This paper explores automatically generating questions from text and evaluates their effectiveness. What caught our attention was the prospect of leveraging neural networks to automate a task we've been manually performing throughout this semester: crafting questions for assigned articles. This sparked our interest in investigating how we could develop a system to streamline and automate this process using AQG.
DocuBrain3 is an Automatic Question Generation (AQG) project designed to automatically generate questions from provided passages of text. By analyzing and understanding the content, our project aims to generate relevant and meaningful questions without human intervention. It takes passages of text as input and produces corresponding questions, facilitating enhanced comprehension and utilization of textual content. Inspired by the research paper "Downstream Transformer Generation of Question-Answer Pairs with Preprocessing and Postprocessing Pipelines," our approach leverages the insights from state-of-the-art methodologies outlined therein. Furthermore, we utilize the SQuAD dataset as a foundational resource, enriching our system's ability to generate questions with accuracy and relevance.

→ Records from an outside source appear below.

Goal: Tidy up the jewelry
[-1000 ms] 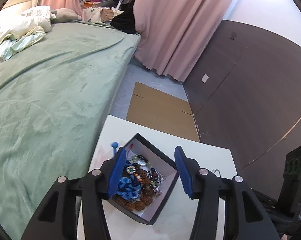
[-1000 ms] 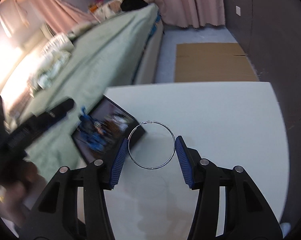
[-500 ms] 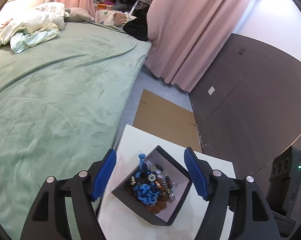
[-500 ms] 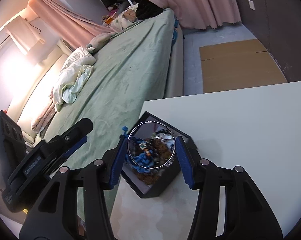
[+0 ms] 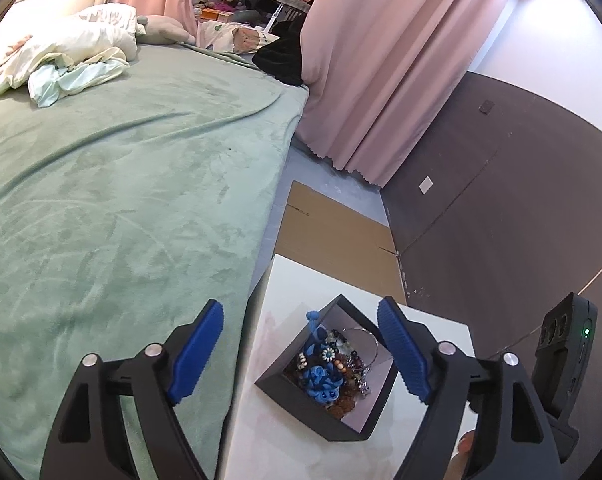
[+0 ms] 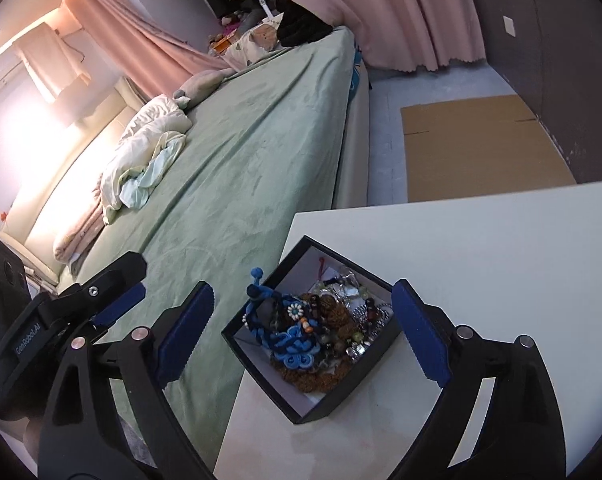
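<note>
My left gripper (image 5: pixel 301 344) stands released, with nothing between its pads; its jaws have just been opening, and where a second ago its left pad sat against the box's (image 5: pixel 297 392) left wall, it now hangs back above the box. The box sits at the table's (image 5: pixel 261 432) left edge, at about 6 o'clock in my left view, and is heaped with jewelry (image 5: pixel 329 368): blue knotted cord, brown beads, silver bits.

My right gripper (image 6: pixel 301 332) is also released and empty, jaws just opened wide. A second ago it pinched a large silver hoop; now the hoop (image 5: pixel 363 344) lies inside the box at its 1 o'clock side, on top of the heap. From the right view I cannot pick it out among the silver pieces. I judge that piece filed, and the bare table I can see suggests little is left to gather.

The only writing I can read is "GenRobot.AI", on the left gripper's body at 8 o'clock in the right view.
</note>
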A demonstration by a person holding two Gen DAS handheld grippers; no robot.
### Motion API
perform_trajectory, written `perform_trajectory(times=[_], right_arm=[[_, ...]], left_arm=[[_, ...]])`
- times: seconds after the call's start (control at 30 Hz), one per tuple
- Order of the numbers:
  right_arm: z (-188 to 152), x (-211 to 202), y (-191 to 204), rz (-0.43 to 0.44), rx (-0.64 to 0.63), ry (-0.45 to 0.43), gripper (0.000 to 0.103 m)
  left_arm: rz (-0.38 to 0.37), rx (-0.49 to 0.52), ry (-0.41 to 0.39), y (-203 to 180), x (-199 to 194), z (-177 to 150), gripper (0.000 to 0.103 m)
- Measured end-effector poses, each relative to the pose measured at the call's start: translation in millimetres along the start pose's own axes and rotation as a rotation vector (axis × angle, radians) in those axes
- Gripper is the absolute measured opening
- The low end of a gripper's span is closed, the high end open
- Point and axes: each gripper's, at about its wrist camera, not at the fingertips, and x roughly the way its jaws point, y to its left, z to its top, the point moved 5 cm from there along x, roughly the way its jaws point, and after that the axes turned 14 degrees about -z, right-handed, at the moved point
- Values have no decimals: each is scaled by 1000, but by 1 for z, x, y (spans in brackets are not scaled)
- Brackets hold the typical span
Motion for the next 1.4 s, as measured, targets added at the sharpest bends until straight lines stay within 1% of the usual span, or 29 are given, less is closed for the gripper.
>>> perform_trajectory(times=[0.03,0.17,0.2,0.4,0.63,0.77,0.83,0.9,1.0,1.17,1.3,1.4], right_arm=[[-2,-2,-3,-8,8,1,90],[-6,-9,-13,-17,26,5,90],[-7,-12,-14,-18,28,4,90],[-18,-31,-30,-36,48,4,90],[-29,-58,-51,-54,72,-21,92],[-40,-73,-58,-69,51,-26,93],[-45,-80,-61,-76,41,-31,97],[-49,-88,-64,-85,31,-37,98],[-56,-98,-67,-93,10,-40,98],[-64,-111,-71,-117,-22,-52,98],[-67,-120,-76,-133,-32,-69,98],[-70,-129,-77,-141,-45,-84,98]], left_arm=[[4,11,1,-2,-2,-2,80],[25,56,-9,-10,-12,-9,94],[28,66,-9,-12,-13,-11,94],[36,110,18,-26,-16,-28,94],[44,201,45,-48,-22,-52,94],[37,249,64,-57,-22,-63,94],[41,284,64,-63,-24,-69,94],[43,316,55,-68,-26,-72,94],[31,370,84,-77,-26,-81,94],[10,428,132,-88,-25,-95,94],[-7,464,150,-94,-29,-104,94],[-10,490,147,-98,-33,-111,94]])
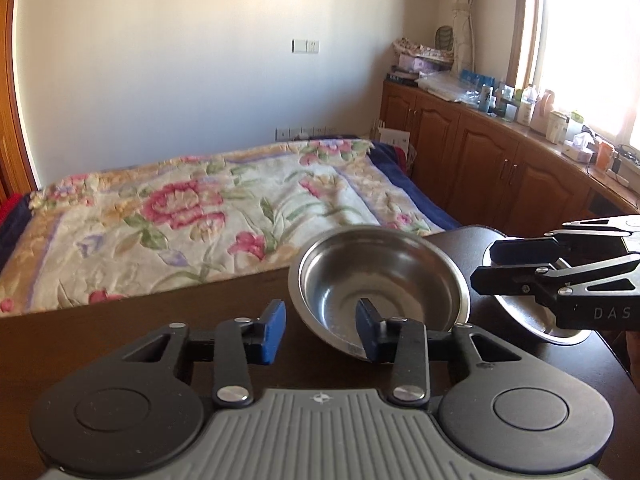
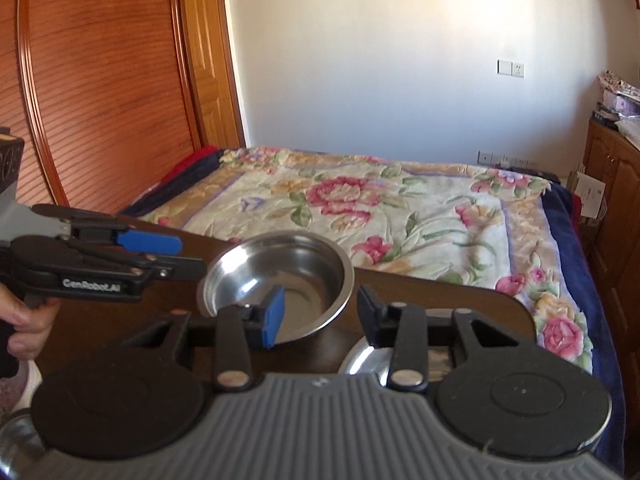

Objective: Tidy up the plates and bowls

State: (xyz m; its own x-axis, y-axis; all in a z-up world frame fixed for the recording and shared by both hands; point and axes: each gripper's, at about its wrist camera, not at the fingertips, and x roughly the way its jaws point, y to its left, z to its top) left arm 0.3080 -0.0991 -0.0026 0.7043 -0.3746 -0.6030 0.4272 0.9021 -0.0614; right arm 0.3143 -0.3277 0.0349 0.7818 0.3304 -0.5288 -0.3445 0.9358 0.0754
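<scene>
A steel bowl [image 1: 378, 280] sits on the dark wooden table [image 1: 140, 340], seen also in the right wrist view as the bowl [image 2: 276, 276]. My left gripper [image 1: 320, 330] is open; its right finger overlaps the bowl's near rim and the pads do not press on it. A second steel dish [image 1: 536, 320] lies to the right, partly hidden. My right gripper [image 1: 486, 266] hovers over that dish, open. In its own view the right gripper [image 2: 320, 316] has one finger in front of the bowl and one above the dish [image 2: 364, 360]. The left gripper [image 2: 192, 256] reaches the bowl's left rim.
A bed with a floral blanket [image 1: 200, 220] lies just beyond the table's far edge. Wooden cabinets [image 1: 480, 160] with cluttered tops line the right wall under a window. A wooden door [image 2: 100, 100] stands at the left. A person's hand [image 2: 28, 328] holds the left gripper.
</scene>
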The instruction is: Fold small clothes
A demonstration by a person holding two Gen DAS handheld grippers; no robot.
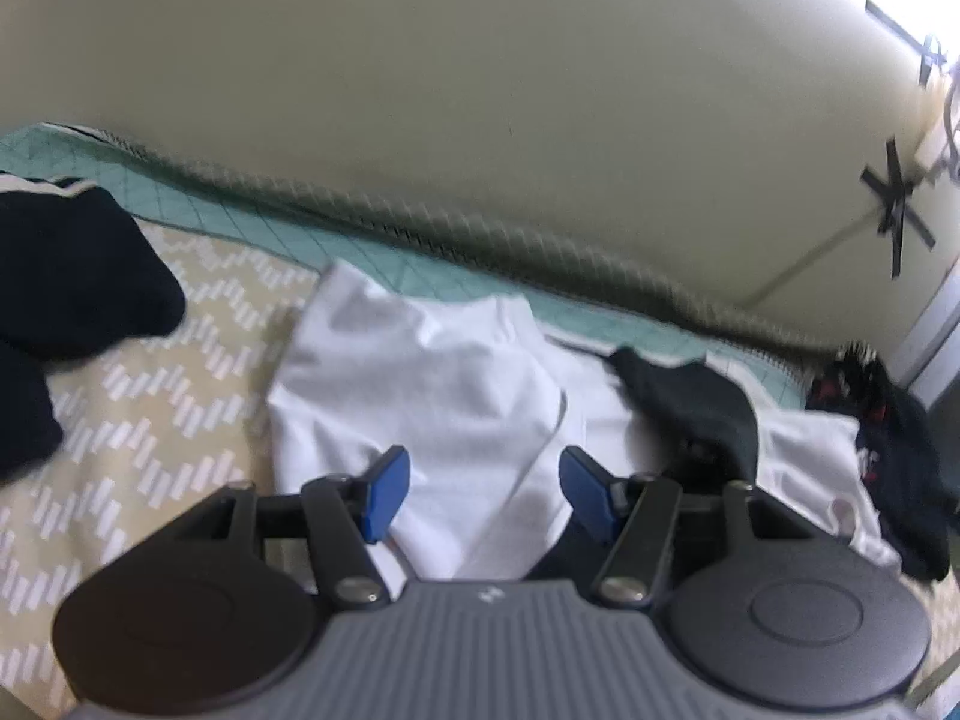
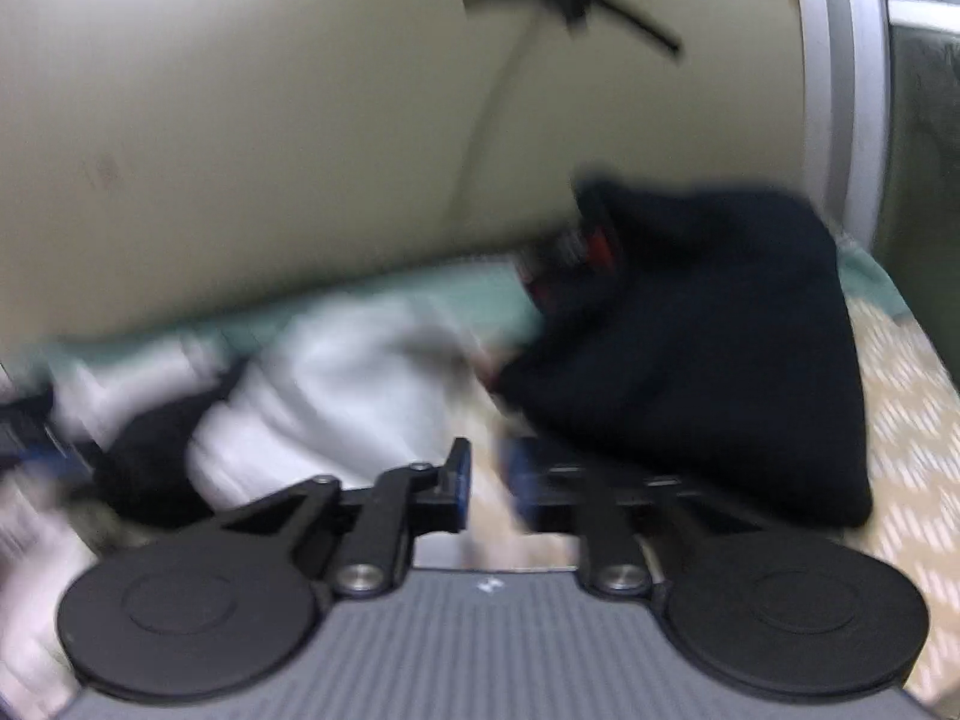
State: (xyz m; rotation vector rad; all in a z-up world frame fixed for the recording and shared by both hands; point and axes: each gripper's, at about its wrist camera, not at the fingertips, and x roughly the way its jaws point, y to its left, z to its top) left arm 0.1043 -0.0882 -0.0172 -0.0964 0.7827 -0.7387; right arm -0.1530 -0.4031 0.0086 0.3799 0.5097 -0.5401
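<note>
Left gripper (image 1: 477, 495) spread over white garment (image 1: 420, 384), nothing pinched. Right gripper (image 2: 485, 483) blurred, jaws apart and empty, dark folded garment (image 2: 690, 360) just beyond, right side.

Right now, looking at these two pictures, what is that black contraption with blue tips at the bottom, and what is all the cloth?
Each picture comes from a camera on a hand-held gripper, looking along its two fingers. The left gripper stands open over a white garment on a patterned bedspread; the blue pads do not press it. A dark garment lies across the white one. The blurred right view shows the right gripper, apparently open and empty, before a black garment. Nothing is held yet.
</note>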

"Downstream Transformer Generation of Question-Answer Pairs with Preprocessing and Postprocessing Pipelines" introduces TP3, a system designed for generating question-answer pairs (QAPs) from given articles. The TP3 system utilizes a pretrained T5 transformer model to generate questions, employing preprocessing and postprocessing pipelines with various NLP tools and algorithms. This paper's methodology is very closely related to our project, DocuBrain3, as we also utilize pretrained transformer models and the SQuAD dataset to automate question generation from textual content. For fine-tuning, each QAP and its context from SQuAD are concatenated, with the question as the target. Learning rates are determined using the Cyclical Learning Rates method and adjusted based on evaluation metrics like BLEU, ROUGE, METEOR, and BERTScore, leading to the identification of optimal rates. T5-Large consistently outperforms T5-Base, with specific learning rates yielding the best results. The paper provides detailed measurement results for both models, leading to the development of T5-Base-SQuAD1 and T5-Large-SQuAD1, which demonstrate superior performance.
The preprocessing pipeline in TP3 is crucial for selecting appropriate answers and ultimately generating high-quality questions. It involves several steps:
Following question generation, postprocessing steps are employed to refine the quality of generated questions. Some examples include removing redundant information and single-word questions. The quality of QAPs generated by TP3-Base and TP3-Large is evaluated using standard automatic metrics and human judgments. T5-SQuAD1 demonstrates superior performance across ROUGE and METEOR metrics compared to other models, highlighting its effectiveness in generating high-quality QAPs. In conclusion, TP3 leverages pretrained T5 models and robust preprocessing/postprocessing pipelines to generate high-quality QAPs. Future enhancements could focus on refining transformer models and exploring alternative methods for context selection and question generation, advancing the capabilities of QAP generation. We aim to use these preprocessing and postprocessing steps and ideas as inspiration for our AQG project.
Preprocessing Steps:
Experimental Setup:
Model Performance Evaluation
After conducting extensive experiments with our DocuBrain3 model, we evaluated its performance across various metrics. Despite promising initial results, our model encountered challenges in consistently generating well-formed questions from given contexts. Figure 6 showcases an example of a properly generated question, highlighting instances where the model successfully generated coherent questions.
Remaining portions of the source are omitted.